Şaşırmıştı, şaşırmıştım. Bunları dediğim için ikimizde şaşkındık. Ama onun anladığı veya benim dediğim gibi değildi olay. Ona sarılmayı red etmemiştim. Ona daha güzel bir anda sarılmak istemiştim.

Defterimin kapağını kapatıp ön ve arka yüzüne baktıktan sonra onu yavaşca yanına koydu. Bana doğru döndü. Ben ona bakıyordum o bana. Şuan yatağımda uzanmış o güzel gözleriyle bana bakıyordu. Şuan onun güzelliğini her hücremde hissediyordum.

"Yorgunum."

Neden bir kelime bu kadar acıtmıştı beni? Biz insandık ve yorulabilirdik. Doğaldı bu. Ama neden onun yorgun olması benim omuzlarıma taşayamıyacağım kadar ağır bir yük bindirmişti? Yanımda uyuyarak yorgunluğunu atmasını o kadar isterdim ki. Gözlerim dolmak üzereydi hissediyordum.

Ellerini yanağının altına koyarak biraz daha baktı bana. Gözleri kapanıyordu. Minicik suratı gözümün önündeydi. Ellerimi onun o güzel suratında o kadar gezdirmek istemiştim ki. Suratının her milimi avuç içlerime dokunsun istiyordum. Burnunu, ağzını, elmacık kemiklerini hepsi ezberlemek istiyordum.

"Burada dinlenebilirsin, ben gidip içeriyi toplayacağım."

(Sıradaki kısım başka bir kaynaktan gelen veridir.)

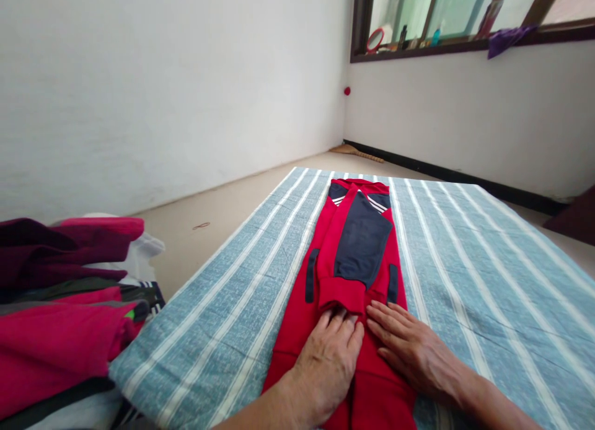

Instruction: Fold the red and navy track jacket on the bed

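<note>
A red track jacket (pixel 360 250) with navy panels and white stripes lies lengthwise in front of me, folded narrow. One sleeve lies along its middle, its red ribbed cuff (pixel 341 293) toward me. My left hand (pixel 330 349) rests back up on the jacket at this cuff. Its fingers reach forward, and their tips are partly hidden under the cuff's edge; the thumb is hard to make out. To the right, my right hand (pixel 411 346) lies flat on the red fabric with fingers outstretched, just below a dark pocket strip (pixel 393 284).
The jacket lies on a blue and white striped sheet (pixel 251 281). Stacked clothes (pixel 60 331) in pink, maroon and dark colours stand at the left. Beyond are a pale floor (pixel 195 244), white walls and a window sill with a round mirror (pixel 375 40) and a purple cloth (pixel 509 39).
</note>
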The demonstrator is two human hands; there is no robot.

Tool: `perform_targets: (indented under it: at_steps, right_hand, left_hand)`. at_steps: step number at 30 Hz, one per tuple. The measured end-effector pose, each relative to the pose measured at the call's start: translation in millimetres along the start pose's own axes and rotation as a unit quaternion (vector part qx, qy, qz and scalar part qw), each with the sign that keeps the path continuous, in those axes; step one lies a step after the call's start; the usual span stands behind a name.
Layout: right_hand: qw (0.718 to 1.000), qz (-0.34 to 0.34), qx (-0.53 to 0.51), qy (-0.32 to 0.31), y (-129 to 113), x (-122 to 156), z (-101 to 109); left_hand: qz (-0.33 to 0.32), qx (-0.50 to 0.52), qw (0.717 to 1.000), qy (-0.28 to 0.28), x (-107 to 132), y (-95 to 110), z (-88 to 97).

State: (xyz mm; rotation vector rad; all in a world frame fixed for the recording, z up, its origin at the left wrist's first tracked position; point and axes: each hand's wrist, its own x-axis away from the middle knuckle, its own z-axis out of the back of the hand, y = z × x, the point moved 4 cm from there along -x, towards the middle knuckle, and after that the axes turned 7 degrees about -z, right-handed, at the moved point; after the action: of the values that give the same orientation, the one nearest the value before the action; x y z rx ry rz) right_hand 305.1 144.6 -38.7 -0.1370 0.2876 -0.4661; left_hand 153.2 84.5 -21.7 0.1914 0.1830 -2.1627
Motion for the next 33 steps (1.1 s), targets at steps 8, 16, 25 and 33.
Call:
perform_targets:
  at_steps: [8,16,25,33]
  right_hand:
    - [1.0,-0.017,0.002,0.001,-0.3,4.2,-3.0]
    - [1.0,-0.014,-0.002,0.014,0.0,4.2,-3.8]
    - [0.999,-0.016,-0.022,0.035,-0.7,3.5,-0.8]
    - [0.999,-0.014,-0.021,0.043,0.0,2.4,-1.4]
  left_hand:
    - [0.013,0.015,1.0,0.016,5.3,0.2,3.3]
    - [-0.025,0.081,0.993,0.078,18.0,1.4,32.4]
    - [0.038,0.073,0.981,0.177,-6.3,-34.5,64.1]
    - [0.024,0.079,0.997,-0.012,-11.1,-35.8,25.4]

Gövdemi kaldırdım ve terliklerimi giymek için doğruldum. O sırada kolumdan tutup beni yatağa geri yatırdı.

"Burada kalır mısın? Çok az uyuyacağım."

Neden yaptı bunu? Ne yapmamı istiyordu. Yazdıklarımı okumuştu. Hislerimi en ince ayrıntısına kadar biliyordu. Şuan önümde uyuyarak bana eziyet mi etmeye çalışıyordu? Yoksa gerçekten yanında yatmamı mı istiyordu. Anlayamadım. Anlamak için kendimi yormadan onun uyumasını izlemeye başladım.

Hissettiğim o ağrı, o sızı. Biri kalbime bıçak saplıyordu sanki. Acı çekiyordum ya. Resmen acı çekiyordum. Neden? Neden bu kadar güzelsin Kim Jong In? Neden bu kadar güzel uyuyorsun sevdiğim adam?

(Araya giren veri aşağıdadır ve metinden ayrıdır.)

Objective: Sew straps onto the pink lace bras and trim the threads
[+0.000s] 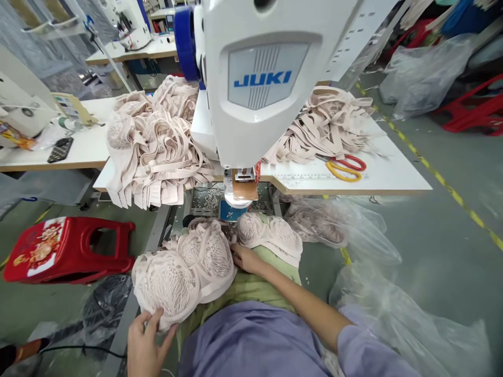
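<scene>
A stack of pale pink lace bras lies across my lap at the left, cups facing up. At the cup's lower left edge, my left hand grips the fabric between thumb and fingers. My right hand is at the right end of the same stack, fingers closed on its edge; the fingertips are partly hidden. Just beyond it, another pale lace bra rests on the green cloth over my lap. Above both hands stands the JUKI sewing machine, its presser foot over the small round arm.
Piled beige bras hang over the table's left side; more straps lie at right. Red-and-yellow scissors lie near the table edge. A red stool stands left, plastic bags right.
</scene>
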A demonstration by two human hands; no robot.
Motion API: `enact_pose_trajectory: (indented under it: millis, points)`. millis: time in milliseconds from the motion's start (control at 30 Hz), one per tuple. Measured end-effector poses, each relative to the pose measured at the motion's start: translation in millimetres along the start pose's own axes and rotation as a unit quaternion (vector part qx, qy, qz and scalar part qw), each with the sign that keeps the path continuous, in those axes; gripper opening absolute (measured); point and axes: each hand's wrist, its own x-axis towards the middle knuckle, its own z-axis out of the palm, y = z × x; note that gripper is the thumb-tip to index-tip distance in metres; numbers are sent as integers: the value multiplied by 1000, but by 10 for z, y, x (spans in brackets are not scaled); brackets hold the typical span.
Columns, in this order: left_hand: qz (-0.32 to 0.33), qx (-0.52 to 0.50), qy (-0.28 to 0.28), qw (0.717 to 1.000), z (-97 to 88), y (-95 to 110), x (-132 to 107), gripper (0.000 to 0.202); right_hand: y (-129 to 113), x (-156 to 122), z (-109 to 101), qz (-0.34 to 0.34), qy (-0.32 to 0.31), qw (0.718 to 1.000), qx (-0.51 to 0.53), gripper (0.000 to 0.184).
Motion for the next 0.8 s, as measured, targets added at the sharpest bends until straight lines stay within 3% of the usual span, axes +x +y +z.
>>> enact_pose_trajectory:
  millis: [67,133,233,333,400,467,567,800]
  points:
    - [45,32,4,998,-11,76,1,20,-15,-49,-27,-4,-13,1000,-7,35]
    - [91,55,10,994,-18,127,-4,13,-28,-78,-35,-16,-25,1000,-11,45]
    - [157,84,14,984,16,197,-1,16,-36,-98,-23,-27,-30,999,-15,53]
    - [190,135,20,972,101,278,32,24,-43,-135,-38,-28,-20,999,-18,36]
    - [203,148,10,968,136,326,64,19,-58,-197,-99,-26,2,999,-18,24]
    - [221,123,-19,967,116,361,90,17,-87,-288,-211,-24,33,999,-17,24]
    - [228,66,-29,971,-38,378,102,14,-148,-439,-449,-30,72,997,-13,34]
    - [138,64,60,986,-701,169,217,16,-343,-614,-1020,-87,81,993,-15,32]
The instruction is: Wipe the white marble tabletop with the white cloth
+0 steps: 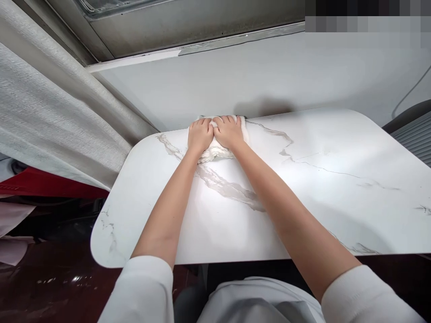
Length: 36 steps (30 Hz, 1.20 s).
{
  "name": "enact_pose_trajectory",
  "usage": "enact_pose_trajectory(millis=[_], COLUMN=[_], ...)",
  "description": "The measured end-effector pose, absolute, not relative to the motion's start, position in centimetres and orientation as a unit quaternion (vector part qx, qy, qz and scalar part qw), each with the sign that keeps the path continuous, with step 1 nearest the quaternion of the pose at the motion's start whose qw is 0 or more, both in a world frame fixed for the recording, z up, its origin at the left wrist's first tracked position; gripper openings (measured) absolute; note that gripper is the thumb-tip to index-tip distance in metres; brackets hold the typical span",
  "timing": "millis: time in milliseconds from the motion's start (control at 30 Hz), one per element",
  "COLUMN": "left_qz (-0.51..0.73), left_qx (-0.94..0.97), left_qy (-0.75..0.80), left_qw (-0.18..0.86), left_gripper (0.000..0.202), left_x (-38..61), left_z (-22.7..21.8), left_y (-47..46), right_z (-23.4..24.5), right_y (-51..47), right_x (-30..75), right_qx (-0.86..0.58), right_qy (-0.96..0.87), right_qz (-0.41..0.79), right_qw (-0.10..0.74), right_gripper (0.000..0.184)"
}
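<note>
A white cloth [217, 150] lies bunched on the marble-patterned table [222, 229], close to its far edge. Both arms reach forward to it. My left hand [200, 134] presses down on the cloth's left part with its fingers curled over the far side. Beside it, thumbs nearly touching, my right hand [229, 131] grips the right part the same way. Some of the cloth is hidden under the palms.
Behind the table rises a white wall [235, 80] below a window frame [202, 36]. A pale curtain [60, 98] hangs at the left, near the table's rounded corner. At the right stands a dark ribbed object [414, 134] with a cable [411, 92] above it.
</note>
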<state>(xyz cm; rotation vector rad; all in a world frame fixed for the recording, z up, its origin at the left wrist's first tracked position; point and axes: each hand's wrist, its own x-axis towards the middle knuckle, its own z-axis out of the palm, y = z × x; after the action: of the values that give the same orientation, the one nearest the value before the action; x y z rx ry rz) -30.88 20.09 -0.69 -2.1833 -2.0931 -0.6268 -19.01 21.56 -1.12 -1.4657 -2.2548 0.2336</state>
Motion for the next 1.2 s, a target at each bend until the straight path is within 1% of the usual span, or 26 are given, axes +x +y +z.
enact_pose_trajectory(millis=[133,300,600,800,1000,1200], left_qz=[-0.194,-0.17,-0.162,-0.159,-0.151,-0.148], left_qx=[-0.703,-0.704,-0.725,-0.735,-0.75,-0.761], left_qy=[-0.684,-0.689,-0.668,-0.657,-0.641,-0.629], left_qw=[0.027,0.037,0.048,0.053,0.064,0.067], left_gripper=[0.046,0.047,0.047,0.051,0.05,0.049], left_x=[-30.2,-29.4,-28.2,-27.5,-26.6,-24.7], left_z=[-0.7,-0.8,-0.6,-0.8,-0.8,-0.6], left_y=[17.9,13.7,5.2,-0.9,-4.2,-6.2], right_z=[-1.1,-0.9,-0.6,-0.5,-0.5,-0.1], right_y=[19.8,16.2,7.6,1.9,-1.6,-3.6], right_x=[-18.2,-17.1,-15.1,-13.7,-12.3,-10.4], right_qx=[-0.516,-0.499,-0.491,-0.464,-0.46,-0.462], right_qy=[-0.822,-0.838,-0.847,-0.865,-0.87,-0.87], right_qz=[0.088,0.083,0.059,0.043,0.034,0.044], right_qw=[0.222,0.205,0.197,0.185,0.174,0.166], right_gripper=[0.043,0.045,0.044,0.047,0.051,0.05])
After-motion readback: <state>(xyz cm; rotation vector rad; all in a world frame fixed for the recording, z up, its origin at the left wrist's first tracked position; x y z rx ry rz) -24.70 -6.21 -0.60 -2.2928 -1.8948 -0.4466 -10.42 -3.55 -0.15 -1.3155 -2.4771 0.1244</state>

Birden kafamın altına yerleştirdiğim ellerimin üstüne bir damla göz yaşım düştü.
Bir damla.
Ve bir damla daha.
Onları silmek için haraket etmedim.
Eğer edersem uyanabilirdi.
Ağlamak istemiyordum ama kendimi tutamıyordum.
O an hiç bitmemeliydi.
Ölene kadar öyle kalmalıydım.
Kim Jong In ölene kadar yanımda yatmalıydı.

--

Ona bakarken uyuya kalmışım. Nasıl böyle bir anı değerlendiremeden uyuya kalabilirim! Gerizekalı ben!

Saat 20.30'a geliyordu. Kai'nin çalan telefonuyla uyandık.

"Tamam, geleceğim.
Tamam tamam kalkıyorum şimdi."

Saate baktıktan sonra telefonunu cebine koydu ve bana baktı. Ben o sırada gözlerimi açmaya çalışıyordum. Oturma pozisyonu aldı ve bana tekrar baktı.

"İçeriyi toplayalımda çıkayım ben. Menejer abi gelmiş."
"Tamam kalktım"

Bende oturma pozisyonunu aldım ve kollarımı gerip esnedim. O sırada yatağımın karşısında duran aynaya çarptı gözüm. Tekrar bana bakıyordu. Ordan bile. Aynaya baktığımda o kadar garip hissetmiştim ki. İkimizi ilk defa yanyana görüyordum.

Onun yanında küçücük kalıyordum. Ellerim ayaklarım bedenim. Her şeyim ona göre minikti. Belime kadar olan saçlarım, kendimde tek sevdiğim şey olan gözlerim, burnum, ağzım. Şuan herşeyimle onunla aynı karedeydim. Hiç bitmeseydi ya?

Salona gidip yediklerimizi bir poşete koyduk. Şapkasını taktı, kapşonunu kafasına geçirdi ve atkısını boynuna doladı. Hala esniyordu. Saçları dağılmıştı. Ama hala güzeldi. Bana göre dünya üzerindeki en güzel şey oydu.

Ayakkabılarını giymek için antrenin yanına gitti. Bir eli duvara dayalıydı. Ayakkabılarını giydikten sonra bana baktı.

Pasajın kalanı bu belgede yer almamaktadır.